La boîte à émotions, un outil pour apprendre à vivre avec ses traumatismes
Aidez des enfants comme Myléna
à surmonter leurs traumatismes et à grandir en toute sécurité.Myléna* a 7 ans. Comme tous les enfants qui grandissent dans notre projet Chantevent, elle vit avec des traumatismes complexes. Ces blessures, héritées d’une enfance marquée par l’insécurité, se réveillent au quotidien, sans crier gare. Et se manifestent souvent par un comportement que beaucoup qualifieraient de « difficile ». Formée à une approche sensible aux traumatismes, notre équipe met en place des outils pour apprendre aux enfants à réguler leurs émotions.
*Le nom de l’enfant a été modifié pour préserver sa vie privée.
Myléna n’a pas envie de nous parler. Elle était d’accord ce matin, mais plus maintenant. Elle a changé d’avis. Nora, l’éducatrice qui l’encadre cet après-midi, tente de parlementer avec elle. Rien à faire : la petite file se cacher dans le jardin, à l’abri des regards. Avant qu’elle ne s’échappe, Nora parvient à obtenir un compromis : à défaut de parler à Myléna, nous pourrons quand même voir sa boîte à émotions.

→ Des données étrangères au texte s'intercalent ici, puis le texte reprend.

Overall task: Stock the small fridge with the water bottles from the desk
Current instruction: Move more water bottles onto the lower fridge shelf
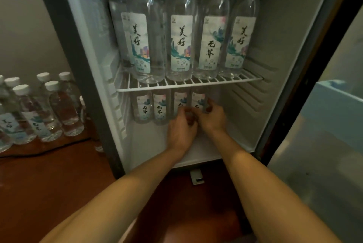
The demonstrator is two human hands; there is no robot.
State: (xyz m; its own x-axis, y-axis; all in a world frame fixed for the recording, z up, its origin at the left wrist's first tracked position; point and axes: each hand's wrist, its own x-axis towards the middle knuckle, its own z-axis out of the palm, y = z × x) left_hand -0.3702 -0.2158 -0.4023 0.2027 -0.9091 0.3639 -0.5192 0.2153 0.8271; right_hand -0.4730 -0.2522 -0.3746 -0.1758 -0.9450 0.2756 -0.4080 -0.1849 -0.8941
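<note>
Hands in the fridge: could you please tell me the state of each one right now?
Left hand: grips the third lower water bottle.
Right hand: grips the rightmost lower water bottle.

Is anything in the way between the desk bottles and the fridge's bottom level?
Nothing visible does. The fridge stands open, and its floor right of the four lower bottles is bare; only the left hand and right hand are there, on the two rightmost bottles.
</note>
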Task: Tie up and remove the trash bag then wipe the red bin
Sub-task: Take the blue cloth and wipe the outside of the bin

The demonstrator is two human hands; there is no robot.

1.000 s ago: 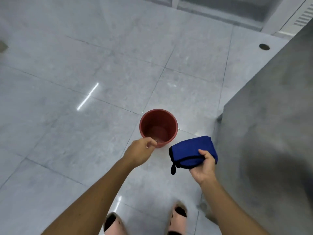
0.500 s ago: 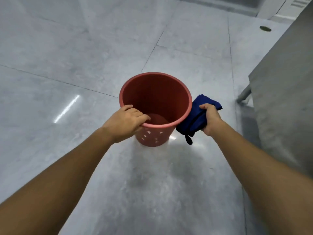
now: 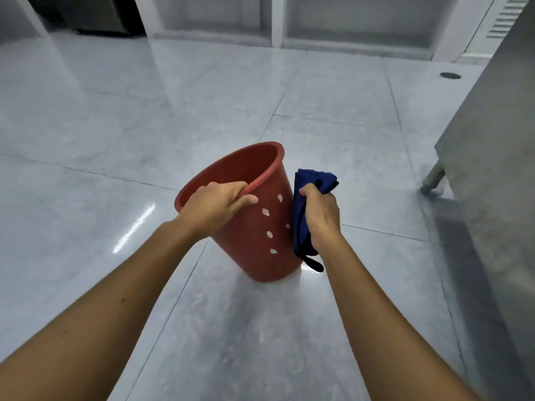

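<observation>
head: tilted red bin (image 3: 254,250), holes in wall; left grip (image 3: 217,206) clasps rim; right grip (image 3: 320,216) clutches blue cloth (image 3: 314,177)

This looks like a commercial kitchen or a similar back-of-house service room. A tall brushed stainless-steel cabinet (image 3: 498,157) on a tubular metal leg (image 3: 432,178) fills the right side. Left of the cabinet spreads a glossy pale grey floor of large square tiles (image 3: 144,125) (it mirrors a ceiling light). Beyond the cabinet are a round dark floor drain (image 3: 450,75), a white louvred vent panel (image 3: 505,21) and white-framed partitions (image 3: 278,21).
</observation>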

Trouver l’apaisement dans une boîte
Nora nous rejoint avec une boîte transparente, décorée d’illustrations de petits personnages aux visages expressifs. C’est la boîte à émotions de Myléna. Pas besoin d’écrire son nom dessus, car sa boîte est unique. La petite fille l’a remplie d’objets qui l’apaisent, la rassurent ou lui permettent de mettre des mots sur ses ressentis. En l’ouvrant, on y trouve d’abord un grand cœur rouge plastifié, un carnet, un tableau effaçable et une roue des émotions. Tout au fond, des tubes de bulles à savon se mélangent à des marqueurs colorés et à d’autres petits objets divers.
Un carnet rempli de cœurs brisés
« Elle ne la demande pas forcément, mais quand on lui met à disposition, elle l’utilise automatiquement, » explique Nora. « Sur le moment même, ça peut vraiment l’apaiser. Elle utilise surtout son cahier d’expression, où elle met par écrit ce qui ne va pas. Elle y dessine aussi beaucoup de cœurs brisés. À la façon dont elle les trace, on peut deviner l’intensité de son émotion, » commente-t-elle en feuilletant pour nous le carnet d’expression de Myléna.

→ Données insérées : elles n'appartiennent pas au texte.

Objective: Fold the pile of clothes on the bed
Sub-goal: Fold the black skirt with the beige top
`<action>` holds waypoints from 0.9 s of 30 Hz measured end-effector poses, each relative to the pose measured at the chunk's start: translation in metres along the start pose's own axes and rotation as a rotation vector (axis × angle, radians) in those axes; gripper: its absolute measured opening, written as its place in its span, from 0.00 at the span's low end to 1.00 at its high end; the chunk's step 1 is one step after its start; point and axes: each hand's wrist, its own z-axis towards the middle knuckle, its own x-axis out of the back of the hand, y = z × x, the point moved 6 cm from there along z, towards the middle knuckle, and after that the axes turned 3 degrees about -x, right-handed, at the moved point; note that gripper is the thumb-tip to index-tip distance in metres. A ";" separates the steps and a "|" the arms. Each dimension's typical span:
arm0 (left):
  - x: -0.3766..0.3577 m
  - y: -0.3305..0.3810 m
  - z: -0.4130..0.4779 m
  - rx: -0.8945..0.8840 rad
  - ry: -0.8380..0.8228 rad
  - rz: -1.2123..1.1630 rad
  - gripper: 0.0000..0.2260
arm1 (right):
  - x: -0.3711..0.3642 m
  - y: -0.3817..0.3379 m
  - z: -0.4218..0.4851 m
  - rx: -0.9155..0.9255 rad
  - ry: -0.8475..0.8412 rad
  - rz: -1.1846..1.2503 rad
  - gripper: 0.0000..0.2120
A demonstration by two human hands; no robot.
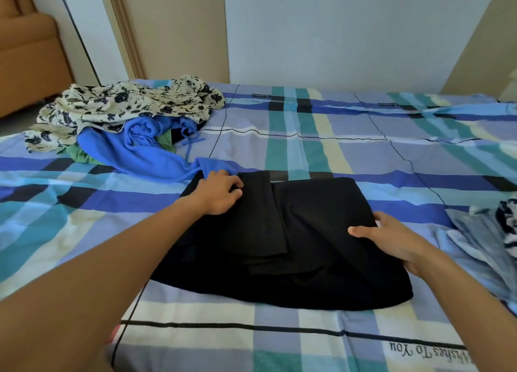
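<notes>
Plaid-sheeted bed (349,153) against a pale wall (335,30); orange armchair (25,49) at far left.

Black garment (307,231) lies part-folded, middle of bed, near edge. One panel is laid over its centre.

Left hand (221,194): grip closed, fingers and thumb pinching the garment's far-left corner. Right hand (391,240): grip clamped on the right edge, thumb on top, fingers tucked under the fold.

Unfolded pile (120,125) sits far left: floral garment (126,103) on top, blue garment (134,150) and green garment (81,154) under it.

Risks (judgement):
- Blue garment's trailing end touches the black corner just beside the left hand. It could get dragged into the fold.
- Fabric is dark and limp, so layers are hard to read. The laid-over panel may slide or bunch if the two hands lift unevenly.
- Light-blue clothes (481,240) lie near the right hand. A wide sweep could disturb them.

Room: open sheet beyond the garment and to the far right. The near strip is narrow before the bed's edge, and the left side is crowded by the pile.
</notes>
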 end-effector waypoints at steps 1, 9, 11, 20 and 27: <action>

Un outil pour petits et grands
Cela fait un peu plus d’un an que Myléna possède cette boîte, comme certains de ses camarades de Chantevent. Un outil de régulation émotionnelle mis en place par notre équipe pédagogique dans l’optique d’aider les enfants à mieux vivre avec leurs traumatismes. Tous n’y sont pas réceptifs, mais ce n’est pas une question d’âge : cela peut aussi bien fonctionner avec des tout-petits qu’avec des ados, pourvu que cela corresponde à leurs besoins. Chaque boîte est donc totalement différente, à l’intérieur comme à l’extérieur.
Des objets pour se calmer quand on est fâché
Pendant que nous discutons, une petite silhouette se glisse discrètement aux côtés de Nora. C’est Myléna qui est sortie de sa cachette. Petit à petit, elle accepte de nous répondre. D’abord via Nora, à qui elle chuchote quelques mots à l’oreille. Les objets qu’elle préfère dans sa boîte ? Le carnet d’expression, le cœur rouge et les tubes de bulles. La dernière fois qu’elle l’a utilisée ? Mardi, quand elle était fâchée. Elle ne se souvient plus pourquoi, mais ça l’a aidée à se calmer.
Regarder au-delà des apparences
Si on prend le temps de la connaître, Myléna montre un autre visage, celui d’une petite fille attachante et vive. « C’est une enfant qui a beaucoup de capacités, » reprend Nora. « Ce que je préfère à l’école, c’est la lecture et les calculs, » ajoute la petite fille, qui n’a rien perdu de notre conversation.
Notre combat pour la prise en compte des traumatismes dans l’aide à la jeunesse
Les enfants comme Myléna doivent apprendre à vivre avec leurs traumatismes. Les boîtes à émotions sont des outils parmi d’autres pour les y aider. Mais c’est aussi à nous, adultes, d’apprendre à regarder au-delà des apparences et à ne plus réduire ces enfant à leurs comportements difficiles.
Encadrer des enfants qui vivent avec des traumatismes complexes au quotidien n’est pas une tâche facile. C’est pourquoi nous mettons l’accent sur la formation des professionnels de l’aide à la jeunesse. À Chantevent, nos éducateurs disposent ainsi des outils adéquats pour décoder les comportements des enfants et pour les aider à vivre avec les blessures du passé.